Gatwick Airport’s 50th Birthday

August 7, 2008
by loveservices

Gatwick Airport was fifty years old in June this year. I wonder what those jockeys and racegoers who used to fly in to the field in order to attend the race meetings in the adjacent race course would make of the terminal buildings and aircraft movements today.

Gatwick is now the busiest single runway airport in the world. It began its life as an airfield on 1st August 1930 as the home of the Surrey Aero Club and was the home airfield for an Avro 504, Avro Avian and a de Havilland Gipsy Moth belonging to the club owner Ronald Waters. Two years later Waters sold the airfield to the Redwing Company and the Redwing Flying School joined the Surrey Aero Club at the site.

The airfield was sold on in 1933 and the new owner formed Airports Limited.
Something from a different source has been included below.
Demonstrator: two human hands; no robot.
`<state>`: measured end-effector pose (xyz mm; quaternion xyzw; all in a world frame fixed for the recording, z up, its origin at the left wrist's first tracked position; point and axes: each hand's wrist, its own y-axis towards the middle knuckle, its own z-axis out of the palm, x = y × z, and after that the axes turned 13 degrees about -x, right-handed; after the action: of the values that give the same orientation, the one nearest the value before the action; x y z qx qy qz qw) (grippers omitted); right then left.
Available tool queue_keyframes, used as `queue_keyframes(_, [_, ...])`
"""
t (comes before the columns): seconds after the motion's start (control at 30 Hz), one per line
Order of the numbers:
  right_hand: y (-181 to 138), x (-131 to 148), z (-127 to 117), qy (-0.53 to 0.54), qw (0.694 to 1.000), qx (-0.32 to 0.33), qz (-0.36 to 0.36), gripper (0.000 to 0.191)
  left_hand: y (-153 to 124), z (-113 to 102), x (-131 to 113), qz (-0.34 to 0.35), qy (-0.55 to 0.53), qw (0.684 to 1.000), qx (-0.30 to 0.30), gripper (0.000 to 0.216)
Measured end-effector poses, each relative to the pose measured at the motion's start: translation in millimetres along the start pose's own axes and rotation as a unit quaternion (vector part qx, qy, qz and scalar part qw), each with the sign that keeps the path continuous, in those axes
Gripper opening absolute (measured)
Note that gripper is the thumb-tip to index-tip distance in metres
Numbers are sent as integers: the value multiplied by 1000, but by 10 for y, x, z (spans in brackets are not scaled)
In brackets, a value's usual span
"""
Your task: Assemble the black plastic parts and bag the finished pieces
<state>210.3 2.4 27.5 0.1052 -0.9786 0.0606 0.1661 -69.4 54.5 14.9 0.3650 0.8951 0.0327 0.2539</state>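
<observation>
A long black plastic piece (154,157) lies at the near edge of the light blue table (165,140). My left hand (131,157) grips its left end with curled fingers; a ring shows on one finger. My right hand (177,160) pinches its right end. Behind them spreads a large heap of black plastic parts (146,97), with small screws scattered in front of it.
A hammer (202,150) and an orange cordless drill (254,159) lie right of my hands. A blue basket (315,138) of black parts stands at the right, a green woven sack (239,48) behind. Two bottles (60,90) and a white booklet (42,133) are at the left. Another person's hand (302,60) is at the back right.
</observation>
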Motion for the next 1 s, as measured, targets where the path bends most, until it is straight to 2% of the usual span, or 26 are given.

A commercial aviation licence was granted in 1934 by the Air Ministry and in 1935 new rail link to London was opened the following year. Flights to Paris and Belfast were provided by Hillman’s Airways who later merged with United Airways and Spartan Airways to form Allied British Airways Ltd.

The year 1936 saw the opening of the world’s first circular terminal, “The Beehive”, which included a subway tunnel linking it to the new railway station. This allowed passengers to remain undercover throughout their journey from London Victoria to the terminal building. By 1937 military maintenance sections and and engineering company had moved in along with a military flying school.

During World War Two the airfield was in extensive use by numerous squadrons that included aircraft types such as; Mustangs, Spitfires, Blenheims, Ansons, Defiants, Hurricanes and many more. After the war it remained under the control of the Ministry of Civil Aviation for a few years until the Government approved plans to develop the are as an alternative airport to Heathrow. The development took nearly three years and the new airport was opened by HM The Queen in June 1958.

Development and expansion has continued apace since its opening in 1958 with the addition of new piers (totalling six to date), runway extensions, office blocks, and terminal shopping and amenity areas. Plans for further improvements include a new train station and baggage facility.

Let’s hope they learn from the fiasco earlier this summer at Heathrow’s Terminal 5.